— Task requirements —
Restate word for word the lines between the start of the material and the line with "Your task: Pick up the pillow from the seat", keeping both of those ends and none of the pictures.

----

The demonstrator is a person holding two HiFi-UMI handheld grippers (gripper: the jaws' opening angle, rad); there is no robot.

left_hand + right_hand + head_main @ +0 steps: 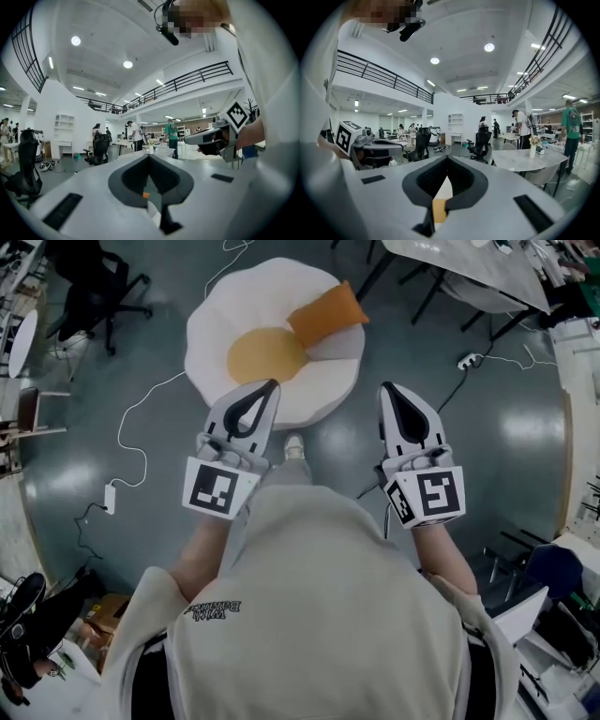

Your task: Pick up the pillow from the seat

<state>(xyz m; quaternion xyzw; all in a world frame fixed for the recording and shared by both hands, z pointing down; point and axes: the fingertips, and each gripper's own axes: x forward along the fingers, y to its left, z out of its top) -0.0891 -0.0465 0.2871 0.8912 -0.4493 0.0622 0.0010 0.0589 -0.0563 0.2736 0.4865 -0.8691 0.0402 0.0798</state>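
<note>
pillow (326, 313) on the seat (214, 334), beyond left hand-held gripper (273, 384) and right hand-held gripper (385, 387), both closed, empty.

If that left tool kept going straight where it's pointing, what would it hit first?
Probably nothing close. From above, the left tool seems aimed at the white seat, but its own view looks out level over the room, so it likely passes above it; height is hard to judge.

Scene brightly, evenly lit by ceiling lamps (76, 41); shadows soft; both gripper views strongly curved, blackened at corners.
</note>
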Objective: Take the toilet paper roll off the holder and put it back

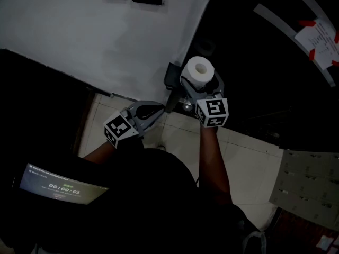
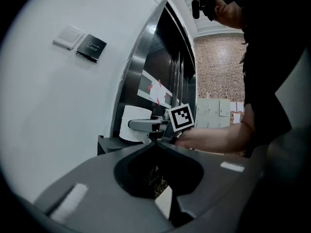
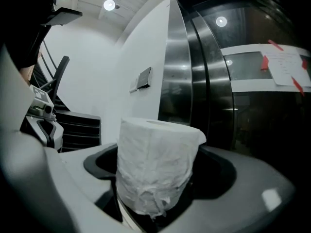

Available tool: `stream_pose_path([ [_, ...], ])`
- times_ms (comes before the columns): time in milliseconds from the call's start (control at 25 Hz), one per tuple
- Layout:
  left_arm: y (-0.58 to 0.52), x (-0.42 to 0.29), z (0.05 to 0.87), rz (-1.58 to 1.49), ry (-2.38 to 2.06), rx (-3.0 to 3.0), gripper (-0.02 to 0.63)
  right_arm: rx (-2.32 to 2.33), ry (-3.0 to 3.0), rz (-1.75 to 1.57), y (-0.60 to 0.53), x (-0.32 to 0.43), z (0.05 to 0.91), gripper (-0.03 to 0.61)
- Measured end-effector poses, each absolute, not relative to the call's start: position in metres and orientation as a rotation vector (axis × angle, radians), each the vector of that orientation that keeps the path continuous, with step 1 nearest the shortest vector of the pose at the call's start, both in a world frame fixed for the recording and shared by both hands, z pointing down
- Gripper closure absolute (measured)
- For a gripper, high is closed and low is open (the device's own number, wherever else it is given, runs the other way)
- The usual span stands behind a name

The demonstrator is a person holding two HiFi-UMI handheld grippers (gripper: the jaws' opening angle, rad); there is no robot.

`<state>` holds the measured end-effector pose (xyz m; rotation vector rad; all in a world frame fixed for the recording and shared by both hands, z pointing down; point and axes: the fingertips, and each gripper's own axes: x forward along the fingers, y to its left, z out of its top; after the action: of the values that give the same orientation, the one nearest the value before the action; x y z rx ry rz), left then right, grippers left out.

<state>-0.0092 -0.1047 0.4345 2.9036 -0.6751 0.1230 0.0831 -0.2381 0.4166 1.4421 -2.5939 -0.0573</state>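
Left tool (image 1: pixel 158 110) clenched, empty, parked low. Toilet paper roll (image 1: pixel 199 69) upright at the holder (image 1: pixel 171 78), right tool (image 1: pixel 198 83) gripping its sides. We lift straight up (no tilt), squeezing lightly to avoid crushing it.

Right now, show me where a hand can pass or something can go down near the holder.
Free: the floor tiles between the right forearm and the dark door, and the tile strip between the left gripper and the white wall. Crowded: around the holder, where the right gripper has the toilet paper roll between its jaws, the left gripper close by.
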Motion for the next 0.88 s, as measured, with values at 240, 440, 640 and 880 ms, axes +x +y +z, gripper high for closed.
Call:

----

— Task solution —
The demonstrator is a person holding two HiFi-UMI handheld grippers (gripper: the jaws' opening angle, rad); there is no robot.

left_hand + right_hand + head_main @ +0 steps: 

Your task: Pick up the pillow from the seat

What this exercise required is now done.